The FBI is using this information to contact U.S. victims either directly or via their ISP. For foreign victims, the U.S. government is contacting the host country's own government and by using the FBI's Legal Attaches.

Joanap has been around since 2009 and is easily controlled by the latest version of Windows and up-to-date anti-virus controls. However, it still spreads through unprotected networks using a second malware, Brambul. Brambul is an SMB worm that spreads through a network by brute-forcing SMB shares using a list of hard-coded login credentials.

In May 2018, the government attributed Joanap and Brambul to Hidden Cobra -- the name used by the government for the North Korean government group known to most researchers as Lazarus. The malware has been used to target the media, aerospace, financial, and critical infrastructure sectors both in the United States and around the world. Included in this US-CERT alert are links to csv and stix files containing relevant IOCs.

The attacks against Sony Pictures Entertainment, Bangladesh's central bank and various financial organizations, and the WannaCry outbreak have all been attributed to Lazarus.

Joanap is a remote access trojan (RAT) able to receive multiple commands issued by Hidden Cobra. It provides the attackers with the ability to exfiltrate data, drop and run secondary payloads, and initialize proxy communications on a compromised Windows device.

Brambul is a malicious Windows 32-bit SMB worm that functions as a service dynamic link library file or a portable executable file. It communicates information about victims' systems to Hidden Cobra using malicious email addresses.

"Computers around the world remain infected by a botnet associated with the North Korean Regime," said Assistant Attorney General John Demers. "Through this operation, we are working to eradicate the threat that North Korea state hackers pose to the confidentiality, integrity, and availability of data.

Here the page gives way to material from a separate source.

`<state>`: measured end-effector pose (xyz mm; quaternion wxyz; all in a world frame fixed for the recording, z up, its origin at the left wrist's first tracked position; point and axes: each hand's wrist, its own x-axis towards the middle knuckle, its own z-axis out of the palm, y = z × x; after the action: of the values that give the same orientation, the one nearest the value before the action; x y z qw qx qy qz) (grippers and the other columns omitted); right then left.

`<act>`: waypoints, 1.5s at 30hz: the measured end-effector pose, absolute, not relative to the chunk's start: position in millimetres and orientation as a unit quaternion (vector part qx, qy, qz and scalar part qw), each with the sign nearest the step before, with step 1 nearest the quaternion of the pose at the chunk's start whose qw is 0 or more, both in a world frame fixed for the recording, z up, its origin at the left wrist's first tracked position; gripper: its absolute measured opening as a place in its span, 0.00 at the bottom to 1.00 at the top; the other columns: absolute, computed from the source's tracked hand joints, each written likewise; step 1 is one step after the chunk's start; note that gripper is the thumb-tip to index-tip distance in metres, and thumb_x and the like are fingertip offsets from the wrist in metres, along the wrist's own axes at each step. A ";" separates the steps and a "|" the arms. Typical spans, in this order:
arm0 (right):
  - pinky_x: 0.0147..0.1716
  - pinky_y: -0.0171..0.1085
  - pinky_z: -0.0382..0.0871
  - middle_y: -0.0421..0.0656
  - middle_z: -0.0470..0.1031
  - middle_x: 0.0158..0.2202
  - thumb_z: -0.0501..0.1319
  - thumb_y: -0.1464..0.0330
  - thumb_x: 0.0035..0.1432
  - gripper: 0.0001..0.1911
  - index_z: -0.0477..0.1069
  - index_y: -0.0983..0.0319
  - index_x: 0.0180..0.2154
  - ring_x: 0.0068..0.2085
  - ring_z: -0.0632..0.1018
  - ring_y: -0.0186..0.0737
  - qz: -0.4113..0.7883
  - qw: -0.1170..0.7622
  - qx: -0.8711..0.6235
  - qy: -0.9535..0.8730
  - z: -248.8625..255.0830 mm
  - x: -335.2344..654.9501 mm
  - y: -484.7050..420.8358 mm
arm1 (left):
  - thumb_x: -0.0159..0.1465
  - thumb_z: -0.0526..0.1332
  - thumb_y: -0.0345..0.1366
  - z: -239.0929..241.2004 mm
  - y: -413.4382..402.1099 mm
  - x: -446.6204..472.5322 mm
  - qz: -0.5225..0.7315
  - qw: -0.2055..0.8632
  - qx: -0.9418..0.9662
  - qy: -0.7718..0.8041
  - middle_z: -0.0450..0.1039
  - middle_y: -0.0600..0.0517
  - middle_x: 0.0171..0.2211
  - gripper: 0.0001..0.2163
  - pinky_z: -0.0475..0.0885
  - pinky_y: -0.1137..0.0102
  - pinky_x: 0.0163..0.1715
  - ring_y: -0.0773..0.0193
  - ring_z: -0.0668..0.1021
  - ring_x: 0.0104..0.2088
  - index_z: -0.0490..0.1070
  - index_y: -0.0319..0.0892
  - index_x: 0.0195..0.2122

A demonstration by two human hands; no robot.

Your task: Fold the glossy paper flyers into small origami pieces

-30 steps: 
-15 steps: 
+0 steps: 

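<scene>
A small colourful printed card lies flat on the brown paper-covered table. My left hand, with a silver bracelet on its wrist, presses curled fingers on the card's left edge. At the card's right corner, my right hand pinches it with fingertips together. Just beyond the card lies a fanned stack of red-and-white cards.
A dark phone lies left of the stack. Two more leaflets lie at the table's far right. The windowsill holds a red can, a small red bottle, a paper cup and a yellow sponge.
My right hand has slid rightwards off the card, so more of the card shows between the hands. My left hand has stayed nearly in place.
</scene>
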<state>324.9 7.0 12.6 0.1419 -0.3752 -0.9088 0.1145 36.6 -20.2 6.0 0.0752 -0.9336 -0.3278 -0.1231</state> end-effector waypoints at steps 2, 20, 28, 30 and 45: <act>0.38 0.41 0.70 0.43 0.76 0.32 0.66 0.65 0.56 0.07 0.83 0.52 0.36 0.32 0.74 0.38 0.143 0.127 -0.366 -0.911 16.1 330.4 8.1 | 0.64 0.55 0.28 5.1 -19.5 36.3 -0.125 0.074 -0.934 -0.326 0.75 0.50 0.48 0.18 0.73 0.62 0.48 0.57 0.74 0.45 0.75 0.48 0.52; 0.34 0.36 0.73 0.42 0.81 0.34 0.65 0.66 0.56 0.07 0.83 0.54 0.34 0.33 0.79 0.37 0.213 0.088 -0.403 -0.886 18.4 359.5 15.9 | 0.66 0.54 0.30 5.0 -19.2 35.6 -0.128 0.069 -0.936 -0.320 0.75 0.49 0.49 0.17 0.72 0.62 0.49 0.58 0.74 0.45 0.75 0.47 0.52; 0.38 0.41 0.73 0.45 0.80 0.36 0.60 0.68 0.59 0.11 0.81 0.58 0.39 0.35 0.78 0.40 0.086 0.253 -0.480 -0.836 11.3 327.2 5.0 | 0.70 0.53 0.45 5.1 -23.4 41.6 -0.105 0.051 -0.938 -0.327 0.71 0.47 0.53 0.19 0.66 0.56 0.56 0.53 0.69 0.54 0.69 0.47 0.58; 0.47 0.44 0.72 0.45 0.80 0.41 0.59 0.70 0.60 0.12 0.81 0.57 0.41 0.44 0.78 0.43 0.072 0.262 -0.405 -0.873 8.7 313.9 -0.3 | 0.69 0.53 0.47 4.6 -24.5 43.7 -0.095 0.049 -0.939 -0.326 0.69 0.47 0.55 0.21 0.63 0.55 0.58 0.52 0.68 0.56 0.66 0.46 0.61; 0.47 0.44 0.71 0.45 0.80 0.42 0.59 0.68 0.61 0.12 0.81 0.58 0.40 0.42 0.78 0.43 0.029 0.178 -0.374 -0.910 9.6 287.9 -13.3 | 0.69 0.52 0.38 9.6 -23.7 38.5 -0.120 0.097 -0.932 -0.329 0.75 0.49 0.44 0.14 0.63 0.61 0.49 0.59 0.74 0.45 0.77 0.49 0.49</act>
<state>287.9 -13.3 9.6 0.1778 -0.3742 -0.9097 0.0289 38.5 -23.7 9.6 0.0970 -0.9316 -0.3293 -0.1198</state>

This operation is another example of the Justice Department's efforts to use every tool at our disposal to disrupt national security threat actors, including, but by no means limited to, prosecution."

ADIC Paul Delacourt added, "Through technical means and legal process, the FBI continually seeks to disrupt the malicious cyber activities of North Korean cybercriminals, as in this case, and all cyber actors who pose a threat to the United States and our international partners."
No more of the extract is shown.